First, acceptable methods of disenfranchisement narrowed. Until the 1960s, states had several avenues available to them to suppress black and low-income voters: substantial poll taxes, literacy tests, and residence requirements. Then the Supreme Court deemed the right to vote fundamental and began assessing electoral measures with increased scrutiny when they involved protected classes. Under this new scheme, the Court in Harper v. Virginia Bd. of Elections invalidated the poll tax.
But formerly incarcerated people are not considered a protected class. Nor, as the court found a decade later in Ramirez c. Richardson, do they have a fundamental right to vote. For those who see the right to vote as a privilege to be earned and, more maliciously, for those who seek to suppress the minority vote, felony disenfranchisement became the best tool available by the late 20th century.
Second, there was a massive increase in incarceration. Since 1970, the incarcerated population has increased by 700 percent. The criminal system today touches more people than ever before, disenfranchising 6.1 million Americans. And it’s also costly. That’s where the expansion of Legal Financial Obligations (LFOs) comes in. LFOs, which include court-ordered restitution, fines, and fees, allow courts to shift the cost of mass incarceration onto convicted people. While restitution goes to victims, fines and fees raise revenue for administering the criminal system and even for unrelated municipal services. Most states require fees for post-incarceration supervision, making expiration of parole or probation – which often is required for restoration of voting rights – contingent on paying these fees. Today 10 million people owe the courts more than $50 billion in fines and fees. Since 1996, Florida has “added more than 20 new categories of financial obligations for criminal defendants and, at the same time, eliminated most exemptions for those who cannot pay.” Florida’s courts rely almost entirely on fees for funding, producing the term “cash register justice.”
In recent years, states have been replacing permanent disenfranchisement statutes with limited re-enfranchisement statutes conditioned on payment of LFOs. Courts, in turn, have affirmed the constitutionality of these statutes, which, under Ramirez, require only a rational basis.
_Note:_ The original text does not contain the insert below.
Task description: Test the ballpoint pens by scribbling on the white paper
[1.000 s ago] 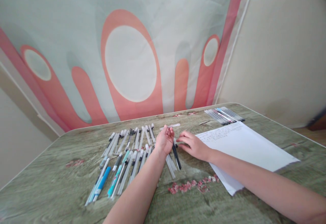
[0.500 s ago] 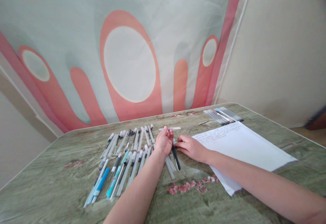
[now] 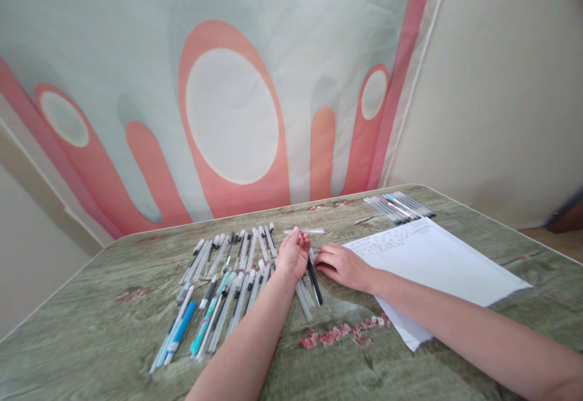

The magnitude of the problem
Seven states besides Florida have enacted statutes explicitly requiring payment of LFOs before restoring voting rights. Twenty additional states condition voting rights restoration on completion of parole or probation, which itself requires payment of LFOs. Two states permanently disenfranchise those with felony convictions but require payment of court debt for clemency eligibility.
For many, conditioning the right to vote on payment of LFOs functions in practice as permanent disenfranchisement. One study found that a returning citizen’s family owes, on average, $13,600 in fines and fees alone. Paying off LFOs might require additional payments to debt collection firms – firms in Florida, for example, can charge up to a 40 percent surcharge. Those who cannot pay might watch their debt increase as interest accrues. Savings research tells us that 60 percent of Americans believe they could not amass $500 in an emergency if they had to. And on top of that, the unemployment rate for formerly incarcerated people is five times higher than the overall unemployment rate.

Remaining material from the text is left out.